New Rhode Island park to honor 'Chocolateville'

CENTRAL FALLS, R.I. (AP) — Rhode Island's newest park is set to be dedicated in Central Falls this weekend as a tribute to the city's history as a center of chocolate manufacturing.

The Blackstone Valley Tourism Council is formally dedicating the Chocolate Mill Overlook in Rhode Island's smallest city on Saturday.

The park will include several interpretive panels about the city's history as "Chocolateville." It was once home to the Wheat Chocolate Mill, which the council says was America's first.

The mill owned by William Wheat manufactured chocolate for local consumption and also likely for the military, according to a history prepared for the Confectioners Mill Preservation Society.

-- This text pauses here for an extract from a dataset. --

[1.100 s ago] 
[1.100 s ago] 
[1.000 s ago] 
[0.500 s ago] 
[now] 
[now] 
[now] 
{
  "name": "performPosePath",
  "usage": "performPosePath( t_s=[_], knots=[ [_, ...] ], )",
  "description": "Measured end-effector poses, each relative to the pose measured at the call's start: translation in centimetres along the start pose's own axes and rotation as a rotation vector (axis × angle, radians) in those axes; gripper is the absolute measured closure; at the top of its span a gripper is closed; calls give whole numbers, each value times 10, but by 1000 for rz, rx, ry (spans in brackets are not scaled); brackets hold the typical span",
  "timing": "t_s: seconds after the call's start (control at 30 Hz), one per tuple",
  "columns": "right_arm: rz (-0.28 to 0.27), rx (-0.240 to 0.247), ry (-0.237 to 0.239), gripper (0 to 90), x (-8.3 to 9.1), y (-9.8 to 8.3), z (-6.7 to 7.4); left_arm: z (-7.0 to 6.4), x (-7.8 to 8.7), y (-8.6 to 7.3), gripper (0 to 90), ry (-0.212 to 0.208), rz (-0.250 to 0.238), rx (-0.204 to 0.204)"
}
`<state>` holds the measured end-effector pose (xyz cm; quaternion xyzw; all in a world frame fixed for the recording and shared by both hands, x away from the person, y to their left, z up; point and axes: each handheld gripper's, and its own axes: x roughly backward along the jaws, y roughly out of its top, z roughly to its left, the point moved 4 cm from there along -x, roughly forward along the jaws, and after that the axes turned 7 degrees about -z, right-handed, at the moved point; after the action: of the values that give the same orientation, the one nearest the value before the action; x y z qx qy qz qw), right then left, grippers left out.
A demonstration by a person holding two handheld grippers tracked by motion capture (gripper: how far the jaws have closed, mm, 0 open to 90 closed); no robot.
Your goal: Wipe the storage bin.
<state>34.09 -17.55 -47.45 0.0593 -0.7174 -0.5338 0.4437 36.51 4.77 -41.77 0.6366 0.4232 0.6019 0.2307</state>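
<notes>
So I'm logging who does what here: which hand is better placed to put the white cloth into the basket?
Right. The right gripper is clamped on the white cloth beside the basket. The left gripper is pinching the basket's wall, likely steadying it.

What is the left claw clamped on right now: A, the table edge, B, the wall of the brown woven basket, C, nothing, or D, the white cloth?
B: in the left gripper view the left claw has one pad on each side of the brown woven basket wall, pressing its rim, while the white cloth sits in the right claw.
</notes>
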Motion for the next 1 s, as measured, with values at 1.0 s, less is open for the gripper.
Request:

"That permanent piece of Central Falls' history is finally going to be memorialized," said Robert Billington, executive director of the tourism council and the park's administrator.

Billington said the council is still raising money toward a $35,000 matching grant from chocolate maker Mars Inc., a major donor to the preservation society.

The park on the Blackstone River will also include cherry trees donated by the Japanese government on the 100th anniversary of that country's gift to the U.S. of trees planted at the Tidal Basin in Washington.

The opening of the park is part of the annual Rhode Island Cherry Blossom Festival.